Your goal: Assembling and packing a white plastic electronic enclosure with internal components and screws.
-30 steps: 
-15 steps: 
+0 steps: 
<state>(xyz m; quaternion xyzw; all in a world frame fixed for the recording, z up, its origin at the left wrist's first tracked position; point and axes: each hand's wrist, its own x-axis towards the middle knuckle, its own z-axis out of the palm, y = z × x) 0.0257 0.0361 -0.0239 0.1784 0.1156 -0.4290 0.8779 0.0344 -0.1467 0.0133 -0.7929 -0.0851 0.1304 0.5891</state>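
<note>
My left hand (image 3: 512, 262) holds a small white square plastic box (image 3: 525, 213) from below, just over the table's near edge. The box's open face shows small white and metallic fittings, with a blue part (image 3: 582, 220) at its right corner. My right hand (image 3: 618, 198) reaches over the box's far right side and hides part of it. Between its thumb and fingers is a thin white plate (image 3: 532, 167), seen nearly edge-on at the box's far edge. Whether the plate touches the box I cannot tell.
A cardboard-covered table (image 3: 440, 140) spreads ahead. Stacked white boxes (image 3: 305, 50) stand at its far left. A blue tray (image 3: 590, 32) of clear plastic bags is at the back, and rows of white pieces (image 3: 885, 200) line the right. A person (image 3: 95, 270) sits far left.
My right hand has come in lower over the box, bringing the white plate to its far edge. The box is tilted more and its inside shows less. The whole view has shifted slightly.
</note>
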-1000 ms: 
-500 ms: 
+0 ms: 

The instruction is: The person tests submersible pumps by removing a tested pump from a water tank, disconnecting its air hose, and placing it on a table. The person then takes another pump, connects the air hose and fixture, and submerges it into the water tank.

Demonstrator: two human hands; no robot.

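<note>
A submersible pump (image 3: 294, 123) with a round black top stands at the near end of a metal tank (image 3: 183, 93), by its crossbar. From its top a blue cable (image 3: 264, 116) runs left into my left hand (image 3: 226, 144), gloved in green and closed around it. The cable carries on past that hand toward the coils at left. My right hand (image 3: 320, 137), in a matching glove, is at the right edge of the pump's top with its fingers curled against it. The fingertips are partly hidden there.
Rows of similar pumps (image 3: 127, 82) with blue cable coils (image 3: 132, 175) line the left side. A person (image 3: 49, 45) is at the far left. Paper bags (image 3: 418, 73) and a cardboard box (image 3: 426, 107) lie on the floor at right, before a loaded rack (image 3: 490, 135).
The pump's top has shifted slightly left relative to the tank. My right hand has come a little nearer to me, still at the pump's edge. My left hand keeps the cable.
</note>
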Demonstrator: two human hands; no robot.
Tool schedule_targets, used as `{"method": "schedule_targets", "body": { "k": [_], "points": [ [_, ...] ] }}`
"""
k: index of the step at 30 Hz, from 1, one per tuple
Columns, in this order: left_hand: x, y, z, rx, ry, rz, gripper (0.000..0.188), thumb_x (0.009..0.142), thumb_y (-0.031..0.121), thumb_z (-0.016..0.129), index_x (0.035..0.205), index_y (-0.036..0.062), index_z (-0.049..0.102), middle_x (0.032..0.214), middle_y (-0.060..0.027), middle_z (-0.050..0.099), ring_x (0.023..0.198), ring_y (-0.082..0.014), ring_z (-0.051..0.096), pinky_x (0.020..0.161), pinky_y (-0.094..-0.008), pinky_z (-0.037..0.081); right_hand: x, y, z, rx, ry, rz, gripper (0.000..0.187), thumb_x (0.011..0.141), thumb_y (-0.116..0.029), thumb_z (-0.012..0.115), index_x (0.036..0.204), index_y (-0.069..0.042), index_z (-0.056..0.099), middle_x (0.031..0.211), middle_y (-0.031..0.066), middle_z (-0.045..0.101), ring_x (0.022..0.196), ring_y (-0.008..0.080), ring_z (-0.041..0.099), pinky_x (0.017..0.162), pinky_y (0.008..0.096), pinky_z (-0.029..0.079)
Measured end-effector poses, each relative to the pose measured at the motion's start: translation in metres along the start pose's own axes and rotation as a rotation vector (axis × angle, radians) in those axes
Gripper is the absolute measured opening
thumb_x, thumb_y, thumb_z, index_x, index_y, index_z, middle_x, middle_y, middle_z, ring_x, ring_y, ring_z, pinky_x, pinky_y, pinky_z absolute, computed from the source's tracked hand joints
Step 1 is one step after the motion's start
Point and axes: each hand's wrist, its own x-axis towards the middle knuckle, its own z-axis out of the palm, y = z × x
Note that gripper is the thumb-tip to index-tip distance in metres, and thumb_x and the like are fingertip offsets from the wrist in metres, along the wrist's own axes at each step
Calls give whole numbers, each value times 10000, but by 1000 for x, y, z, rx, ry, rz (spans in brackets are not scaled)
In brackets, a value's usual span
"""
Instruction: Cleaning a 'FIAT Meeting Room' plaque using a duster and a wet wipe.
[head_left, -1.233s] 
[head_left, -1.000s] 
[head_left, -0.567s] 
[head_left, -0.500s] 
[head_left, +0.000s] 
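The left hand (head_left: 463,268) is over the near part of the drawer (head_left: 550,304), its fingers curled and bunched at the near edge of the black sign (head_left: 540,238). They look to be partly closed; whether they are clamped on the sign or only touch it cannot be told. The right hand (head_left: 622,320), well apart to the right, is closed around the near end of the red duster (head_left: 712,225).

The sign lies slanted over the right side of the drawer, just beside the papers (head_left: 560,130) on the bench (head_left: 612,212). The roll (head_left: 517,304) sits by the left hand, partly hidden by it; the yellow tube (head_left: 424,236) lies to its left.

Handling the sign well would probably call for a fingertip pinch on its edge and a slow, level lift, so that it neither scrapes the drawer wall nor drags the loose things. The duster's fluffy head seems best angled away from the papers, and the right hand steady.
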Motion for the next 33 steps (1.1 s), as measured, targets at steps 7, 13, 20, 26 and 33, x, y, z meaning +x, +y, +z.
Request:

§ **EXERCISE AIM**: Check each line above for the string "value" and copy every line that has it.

§ **YOUR RESPONSE**:
Calls give whole numbers, each value times 10000, but by 1000 for x, y, z, rx, ry, rz (spans in brackets are not scaled)
In brackets, a value's usual span

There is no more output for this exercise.